Babies who cry a lot may be more easily stimulated than other babies, and this may be an indication of higher IQ. Karelitz, et al. (1964) studied the association between IQ and crying frequency with 38 babies. The researchers caused the babies to cry by snapping a rubber band on the sole of their foot (bastards...). They recorded the frequency of cries as the number of peak cries (example: WAAAHHHHH-WAAAAHHHH is two peaks) in the most active 20 seconds of crying. Three years later, they measured the babies' IQs.
The data are in the file crybabies.
Problems:
i) Obtain the histogram and box plot of
IQs. Hide the displayed quantiles and moments.
i.1) Estimate the median of IQ.
i.2) Estimate the mean of IQ.
i.3) Which is closest to the SD of IQ: 5 10
20 30 40.
i.4) Which is closest to the percentage of kids with IQ of at
least 120: 20 40 60
Check your answers using the JMP output.
ii) Repeat problem 1a - 1c for crying.
ii.4) Which is closest to the
percentage of kids with crying in between 15 and 20: 25
50 75
iii). Obtain the scatter plot using
"crying" as a predictor for "IQ".
iii.1) Which is closest to the correlation between crying and IQ:
.10 .40 .70.
iii.2) Which is closest to the slope of the regression line:
0.5 1.0 1.5 2.0
iii.3) Which is closest to the intercept: 90 100
110.
Check your answers using the JMP output.
iv) What is the value of R squared? Explain what R squared means.
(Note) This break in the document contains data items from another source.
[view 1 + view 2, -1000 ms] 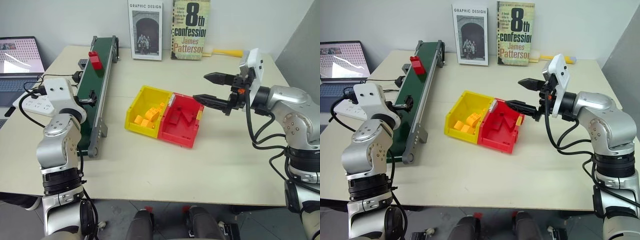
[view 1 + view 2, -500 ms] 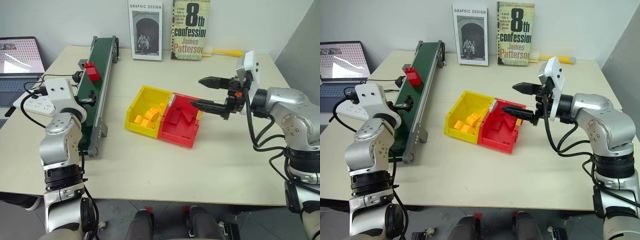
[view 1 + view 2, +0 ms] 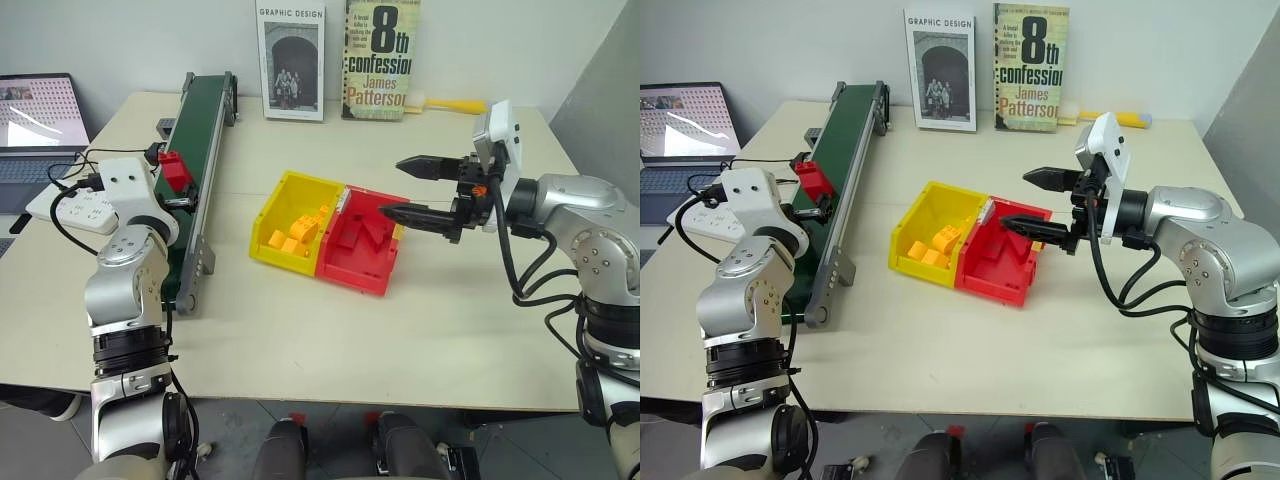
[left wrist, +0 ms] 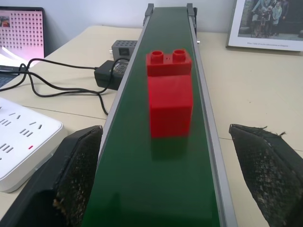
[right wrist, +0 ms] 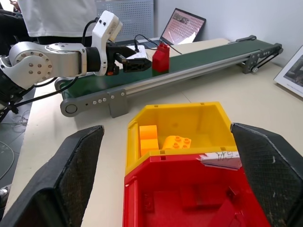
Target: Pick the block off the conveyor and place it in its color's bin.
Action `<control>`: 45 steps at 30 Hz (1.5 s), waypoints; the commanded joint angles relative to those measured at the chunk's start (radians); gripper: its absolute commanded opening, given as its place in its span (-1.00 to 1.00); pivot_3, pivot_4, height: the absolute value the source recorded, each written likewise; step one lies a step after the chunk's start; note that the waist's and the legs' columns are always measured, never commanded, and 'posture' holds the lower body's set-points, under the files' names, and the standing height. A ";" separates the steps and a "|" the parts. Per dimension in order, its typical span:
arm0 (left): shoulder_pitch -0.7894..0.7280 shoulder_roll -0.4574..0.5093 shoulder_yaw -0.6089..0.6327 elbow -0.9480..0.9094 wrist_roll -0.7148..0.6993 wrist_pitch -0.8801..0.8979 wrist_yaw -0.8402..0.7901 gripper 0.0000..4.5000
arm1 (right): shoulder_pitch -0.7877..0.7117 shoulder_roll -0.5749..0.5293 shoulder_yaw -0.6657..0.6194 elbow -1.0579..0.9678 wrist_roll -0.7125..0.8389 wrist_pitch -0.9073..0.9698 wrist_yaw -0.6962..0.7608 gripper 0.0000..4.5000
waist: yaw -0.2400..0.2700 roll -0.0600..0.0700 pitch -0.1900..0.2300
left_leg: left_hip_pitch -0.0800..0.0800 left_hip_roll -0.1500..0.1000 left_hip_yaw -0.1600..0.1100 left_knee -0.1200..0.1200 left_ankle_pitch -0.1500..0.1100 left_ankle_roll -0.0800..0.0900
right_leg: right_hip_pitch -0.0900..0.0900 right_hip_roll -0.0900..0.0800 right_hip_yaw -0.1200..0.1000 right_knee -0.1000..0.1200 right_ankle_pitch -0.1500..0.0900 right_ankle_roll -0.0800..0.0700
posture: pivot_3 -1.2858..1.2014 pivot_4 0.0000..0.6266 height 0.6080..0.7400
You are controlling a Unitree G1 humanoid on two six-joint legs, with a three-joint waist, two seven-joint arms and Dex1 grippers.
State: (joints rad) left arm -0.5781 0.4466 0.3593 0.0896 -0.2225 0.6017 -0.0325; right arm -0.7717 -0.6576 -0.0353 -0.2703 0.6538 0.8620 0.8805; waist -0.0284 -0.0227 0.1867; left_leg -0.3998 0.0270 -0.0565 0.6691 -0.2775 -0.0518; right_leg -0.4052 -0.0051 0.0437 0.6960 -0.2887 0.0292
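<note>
The red block [image 4: 169, 92] stands upright on the dark green conveyor [image 3: 203, 120], studs up. My left gripper [image 4: 164, 132] is open and level at the belt's near end. One finger is on each side of the belt, and the block is just ahead of the fingertips without touching them. The red bin [image 3: 350, 272] sits mid-table, joined to a yellow bin [image 3: 266, 218]. My right gripper [image 3: 392, 186] hangs open and empty over the red bin's right rim, pointing left. In the right wrist view the red bin [image 5: 137, 198] lies right below the fingers.
Yellow-orange bricks [image 3: 293, 236] lie in the yellow bin. A laptop [image 3: 35, 112], a white power strip [image 3: 78, 207] and cables sit left of the conveyor. Two books [image 3: 381, 58] stand at the table's back edge, with a yellow-handled tool [image 3: 455, 105] beside them.
The red block has ridden down the belt toward my left gripper and now sits just in front of its fingers. Both grippers have kept their places and stayed open.
</note>
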 commanded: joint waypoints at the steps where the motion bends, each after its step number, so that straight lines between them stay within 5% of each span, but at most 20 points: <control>1: -0.026 -0.006 0.029 -0.008 -0.007 -0.004 0.029 0.99 | -0.015 -0.013 -0.021 -0.023 0.014 -0.010 0.001 1.00 | 0.000 0.000 0.000 | 0.000 0.000 0.000 0.000 0.000 0.000 | 0.000 0.000 0.000 0.000 0.000 0.000 | 0.03 -0.52 1.00; 4: -0.023 -0.018 0.057 -0.017 -0.028 0.009 0.047 0.99 | -0.012 -0.013 -0.016 -0.023 0.012 -0.012 0.002 1.00 | 0.000 0.000 0.000 | 0.000 0.000 0.000 0.000 0.000 0.000 | 0.000 0.000 0.000 0.000 0.000 0.000 | 0.03 -0.52 1.00; 18: 0.020 -0.018 0.068 -0.172 -0.097 0.155 0.033 -0.32 | 0.003 0.003 -0.012 -0.025 0.005 -0.024 -0.008 1.00 | 0.000 0.000 0.000 | 0.000 0.000 0.000 0.000 0.000 0.000 | 0.000 0.000 0.000 0.000 0.000 0.000 | 0.03 -0.52 1.00; 24: -0.050 0.033 0.019 -0.159 -0.109 0.196 -0.045 -0.32 | 0.073 -0.047 -0.006 -0.060 -0.064 -0.058 -0.040 1.00 | 0.000 0.000 0.000 | 0.000 0.000 0.000 0.000 0.000 0.000 | 0.000 0.000 0.000 0.000 0.000 0.000 | 0.03 -0.52 1.00; 32: -0.269 0.066 -0.336 -0.088 -0.145 0.184 -0.490 -0.32 | 0.159 -0.196 -0.088 -0.231 -0.052 0.058 -0.103 1.00 | 0.021 0.000 0.000 | -0.001 -0.002 0.000 0.000 0.002 -0.004 | 0.000 0.000 0.000 -0.002 0.000 0.000 | 0.03 -0.52 1.00; 37: -0.349 0.005 -0.560 0.032 -0.094 0.034 -0.749 -0.32 | 0.241 -0.211 -0.180 -0.380 0.039 0.176 -0.171 1.00 | 0.010 0.000 0.000 | 0.000 -0.001 0.001 -0.003 0.002 -0.004 | 0.000 0.002 0.000 -0.003 0.000 0.000 | 0.03 -0.52 1.00; 44: -0.461 -0.116 -0.682 0.391 0.045 -0.268 -0.888 -0.32 | 0.343 -0.167 -0.220 -0.467 0.056 0.230 -0.297 1.00 | 0.002 0.000 0.000 | 0.000 -0.001 0.002 -0.002 0.001 0.000 | 0.000 0.003 0.002 -0.004 0.000 0.000 | 0.03 -0.52 1.00; 45: -0.474 -0.124 -0.677 0.429 0.053 -0.289 -0.896 -0.01 | 0.353 -0.167 -0.226 -0.475 0.061 0.234 -0.303 1.00 | 0.001 0.000 0.000 | 0.000 -0.001 0.002 -0.002 0.001 0.000 | 0.000 0.003 0.002 -0.004 0.000 0.000 | 0.03 -0.52 1.00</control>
State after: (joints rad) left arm -1.0051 0.3282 -0.3286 0.4535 -0.1999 0.3922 -0.9078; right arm -0.4244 -0.8212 -0.2176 -0.7010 0.6985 1.0923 0.6016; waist -0.0271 -0.0227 0.1867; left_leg -0.4001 0.0255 -0.0548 0.6668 -0.2769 -0.0514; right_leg -0.4049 -0.0024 0.0458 0.6924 -0.2889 0.0291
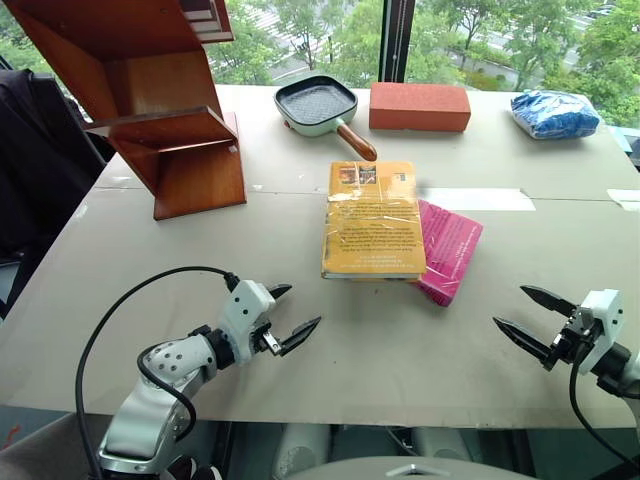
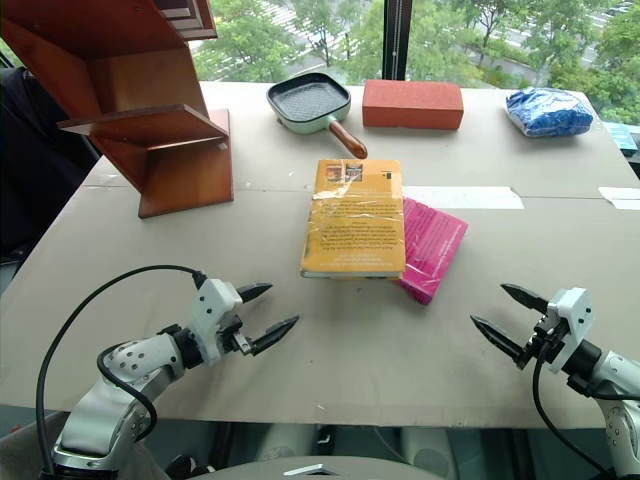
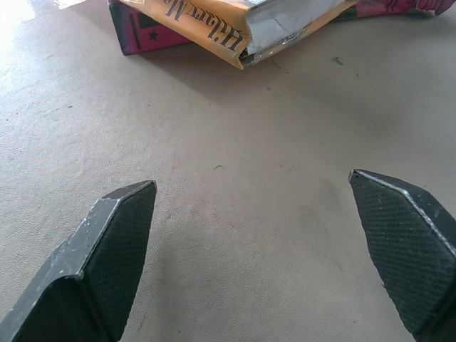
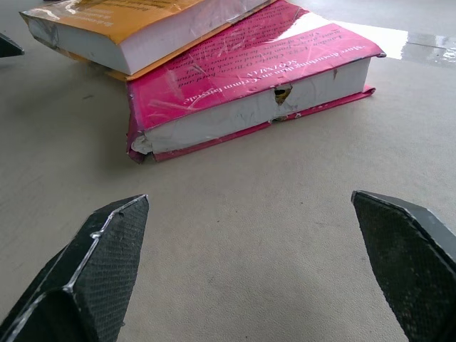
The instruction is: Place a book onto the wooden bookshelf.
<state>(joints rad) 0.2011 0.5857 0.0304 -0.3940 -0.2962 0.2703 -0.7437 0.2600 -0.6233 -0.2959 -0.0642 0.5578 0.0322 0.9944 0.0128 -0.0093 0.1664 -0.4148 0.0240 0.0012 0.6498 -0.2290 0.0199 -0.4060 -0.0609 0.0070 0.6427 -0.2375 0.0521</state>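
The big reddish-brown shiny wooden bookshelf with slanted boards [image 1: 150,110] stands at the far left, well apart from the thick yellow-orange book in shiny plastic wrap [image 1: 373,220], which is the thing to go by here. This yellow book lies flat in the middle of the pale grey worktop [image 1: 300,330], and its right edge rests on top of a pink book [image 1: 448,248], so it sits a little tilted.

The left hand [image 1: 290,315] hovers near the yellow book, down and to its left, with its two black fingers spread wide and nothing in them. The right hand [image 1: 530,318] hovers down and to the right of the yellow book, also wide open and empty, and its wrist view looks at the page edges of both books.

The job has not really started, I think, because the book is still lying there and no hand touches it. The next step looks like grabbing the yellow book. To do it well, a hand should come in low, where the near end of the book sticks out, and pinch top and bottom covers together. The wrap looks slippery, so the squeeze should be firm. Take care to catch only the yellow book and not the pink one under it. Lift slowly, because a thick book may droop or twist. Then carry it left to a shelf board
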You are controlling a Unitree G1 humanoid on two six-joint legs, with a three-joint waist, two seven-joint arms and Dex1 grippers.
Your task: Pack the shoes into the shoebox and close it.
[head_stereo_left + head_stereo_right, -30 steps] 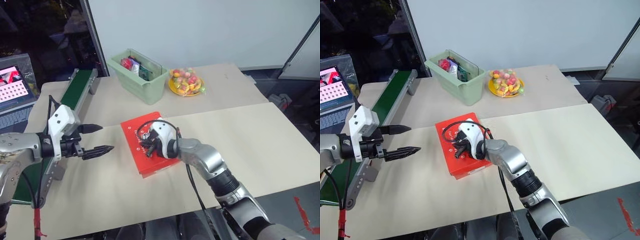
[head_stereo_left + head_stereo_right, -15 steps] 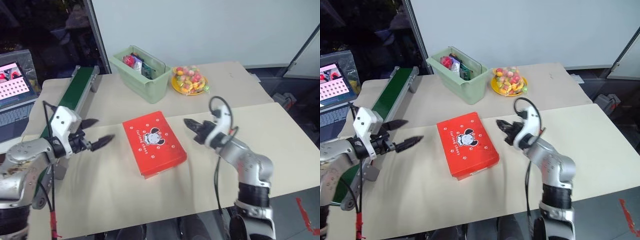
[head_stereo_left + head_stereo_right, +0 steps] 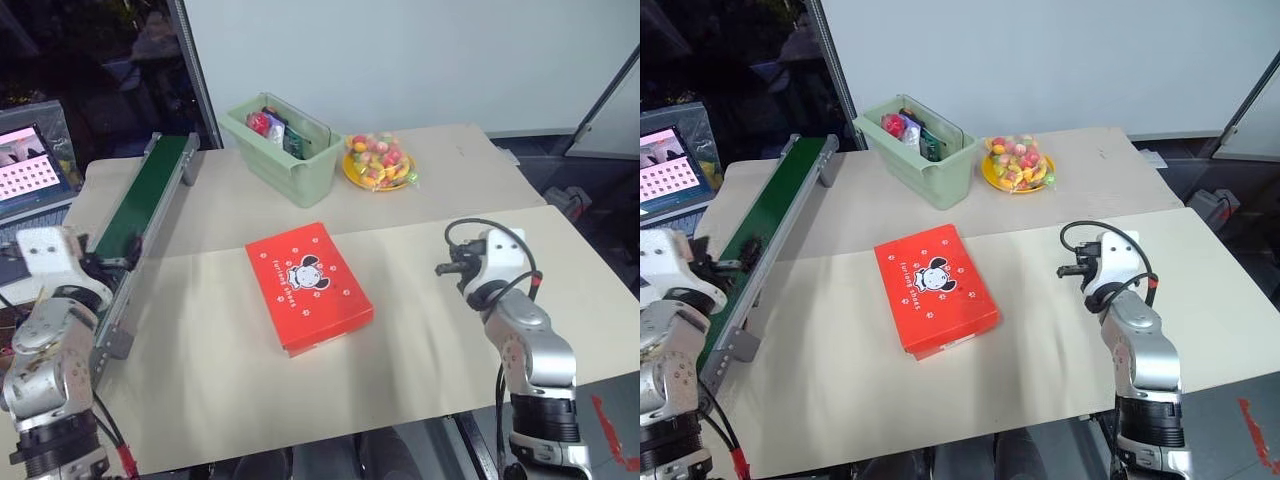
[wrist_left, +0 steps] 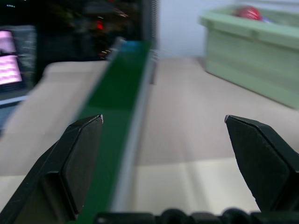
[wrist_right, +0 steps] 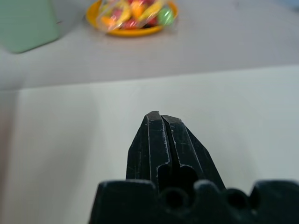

v) Predict the IQ score of a kid who has 35 crying peaks (a real cry-baby).
vi) What is the residual for a kid who has an IQ of 145 and has 35 crying peaks?
For associations involving measures of mental abilities, values of R squared in the .20 range are considered to be substantial. Think about it: from one variable, we are able to explain about 20% of the variation in IQ scores. That's pretty impressive!
Reference
Karelitz, S. et al. (1964) "Relation of crying activity in early
infancy to speech and intellectual development at age three years." Child
Development 35, pp. 769--777.
3. Speak up, kid!!
Can we predict the mental abilities of toddlers from the age at which they first spoke? For 21 children, L. M. Linde of UCLA recorded the age in months at which they first spoke and their Gesell Adaptive Score, which is the result of an aptitude test taken much later. These data are presented in Moore (2000). No specific reference for Linde's work is given.
The data are in the file talkbabies.
Problems:
i) Obtain the histograms of age and
score. Practice estimating the means, SDs, medians, and several
percentages. You can check your estimates against the true
answers in JMP. A great way to practice estimating quantities
from histograms is to load random datasets in the JMP data files (look
in the JMP IN Data folder that pops up when you go to File Open in
JMP), and repeat this exercise.
ii). Fit the linear regression of "Score" on "Age".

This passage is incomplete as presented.